Your assignment ->
Find the lines below that contain the word "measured" and count them. Only the number should be given.

Recorded information ->

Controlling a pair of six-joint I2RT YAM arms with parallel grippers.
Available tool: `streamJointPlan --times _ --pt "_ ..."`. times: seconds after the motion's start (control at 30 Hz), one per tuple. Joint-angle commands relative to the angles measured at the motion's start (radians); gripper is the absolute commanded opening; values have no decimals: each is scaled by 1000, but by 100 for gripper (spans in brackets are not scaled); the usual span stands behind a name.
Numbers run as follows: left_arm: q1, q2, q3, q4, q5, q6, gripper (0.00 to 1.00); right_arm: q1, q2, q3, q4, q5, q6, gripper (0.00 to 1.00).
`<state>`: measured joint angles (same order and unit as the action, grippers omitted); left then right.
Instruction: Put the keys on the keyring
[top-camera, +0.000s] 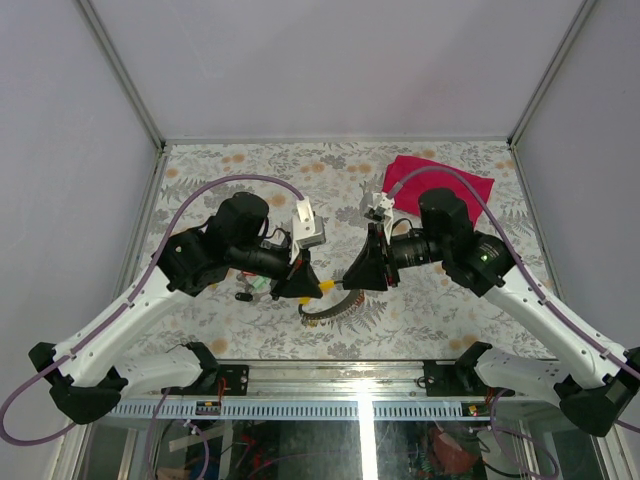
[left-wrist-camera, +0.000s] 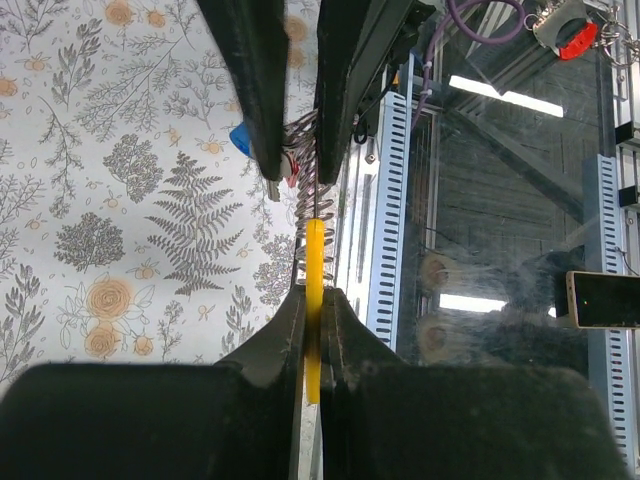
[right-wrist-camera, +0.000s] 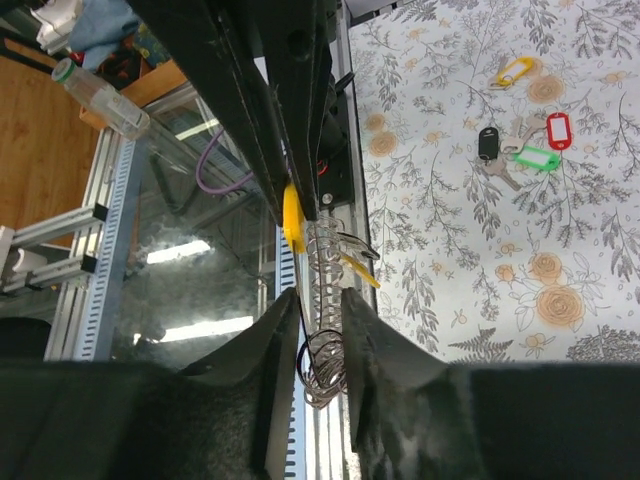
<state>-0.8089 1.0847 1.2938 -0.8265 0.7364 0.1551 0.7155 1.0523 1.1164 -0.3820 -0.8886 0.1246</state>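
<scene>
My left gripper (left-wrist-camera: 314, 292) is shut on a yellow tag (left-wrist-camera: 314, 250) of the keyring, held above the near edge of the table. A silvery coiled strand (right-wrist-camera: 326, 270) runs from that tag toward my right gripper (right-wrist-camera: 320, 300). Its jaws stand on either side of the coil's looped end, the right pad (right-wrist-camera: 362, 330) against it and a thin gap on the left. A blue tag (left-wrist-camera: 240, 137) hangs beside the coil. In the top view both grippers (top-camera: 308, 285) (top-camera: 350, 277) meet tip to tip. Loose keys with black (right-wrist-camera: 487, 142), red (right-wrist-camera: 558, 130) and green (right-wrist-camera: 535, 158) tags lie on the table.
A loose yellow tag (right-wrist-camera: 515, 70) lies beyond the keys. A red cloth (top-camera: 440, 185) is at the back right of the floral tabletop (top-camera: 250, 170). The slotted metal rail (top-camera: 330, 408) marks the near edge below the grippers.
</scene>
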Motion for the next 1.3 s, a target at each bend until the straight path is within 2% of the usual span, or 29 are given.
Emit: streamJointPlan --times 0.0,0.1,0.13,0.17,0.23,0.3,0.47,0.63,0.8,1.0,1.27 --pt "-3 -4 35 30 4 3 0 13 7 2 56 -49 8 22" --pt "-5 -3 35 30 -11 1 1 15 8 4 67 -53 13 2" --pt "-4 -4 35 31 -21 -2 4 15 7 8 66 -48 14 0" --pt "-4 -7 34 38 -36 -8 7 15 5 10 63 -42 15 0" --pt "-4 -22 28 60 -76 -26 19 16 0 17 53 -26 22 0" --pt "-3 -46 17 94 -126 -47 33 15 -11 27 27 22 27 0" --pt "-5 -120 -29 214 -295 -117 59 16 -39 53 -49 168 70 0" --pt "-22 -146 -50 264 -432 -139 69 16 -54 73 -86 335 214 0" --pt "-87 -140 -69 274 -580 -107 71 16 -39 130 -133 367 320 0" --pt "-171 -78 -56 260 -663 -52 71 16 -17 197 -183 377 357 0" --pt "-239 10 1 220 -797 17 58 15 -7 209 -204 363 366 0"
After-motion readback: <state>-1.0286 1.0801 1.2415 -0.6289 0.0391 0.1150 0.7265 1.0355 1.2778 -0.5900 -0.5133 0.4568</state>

Task output ->
2